Xu Xinping, Zeng Chunyan, Qing Bei, He Yun, Song Guodong, Wang Jiaojiao, Yu Shuqi, Zhang Tao, Wei Qingyan, Liu Li, Wen He, Hu Junyuan, Zhang Wei, Li Yan, Chen Youxiang, Xia Zhenkun
Jiangxi Institute of Respiratory Disease, The First Affiliated Hospital of Nanchang University, Nanchang, China.
The First Affiliated Hospital of Nanchang University, Nanchang, China.
Front Immunol. 2024 Dec 13;15:1449103. doi: 10.3389/fimmu.2024.1449103. eCollection 2024.
Cancer remains a leading cause of mortality worldwide. A non-invasive screening solution was required for early diagnosis of cancer. Multi-cancer early detection (MCED) tests have been considered to address the challenge by simultaneously identifying multiple types of cancer within a single test using minimally invasive blood samples. However, a multi-cancer screening strategy utilizing urine-based metabolomics has not yet been developed.
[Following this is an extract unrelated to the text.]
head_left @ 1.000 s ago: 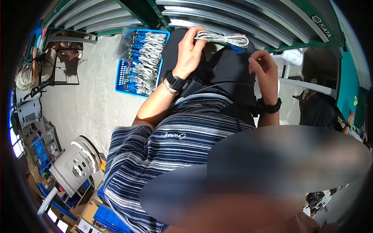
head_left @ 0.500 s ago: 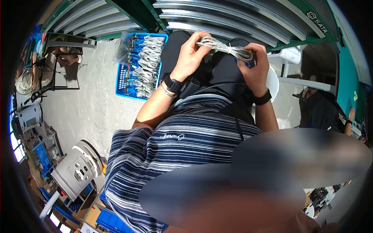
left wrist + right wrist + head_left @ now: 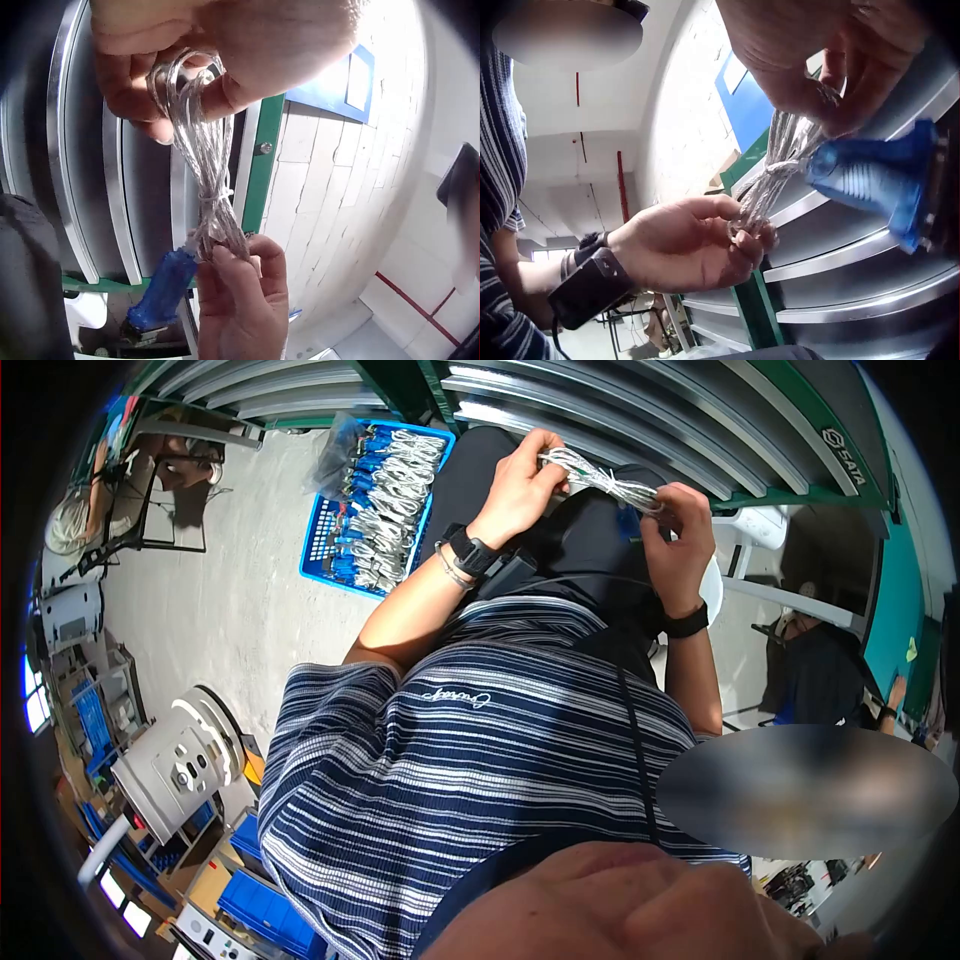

We enrolled 911 cancer patients with 548 lung cancer (LC), 177 with gastric cancer (GC), and 186 with colorectal cancer (CRC), alongside 563 individuals with non-cancerous benign diseases and 229 healthy controls (HC) and investigated the metabolic profiles of urine samples. Participants were randomly allocated to discovery and validation cohorts. The discovery cohort was used for identifying multi-cancer and tissue-specific signatures to build the cancer screening and tumor origin prediction models, while the validation cohort was employed for assessing the performance of these models.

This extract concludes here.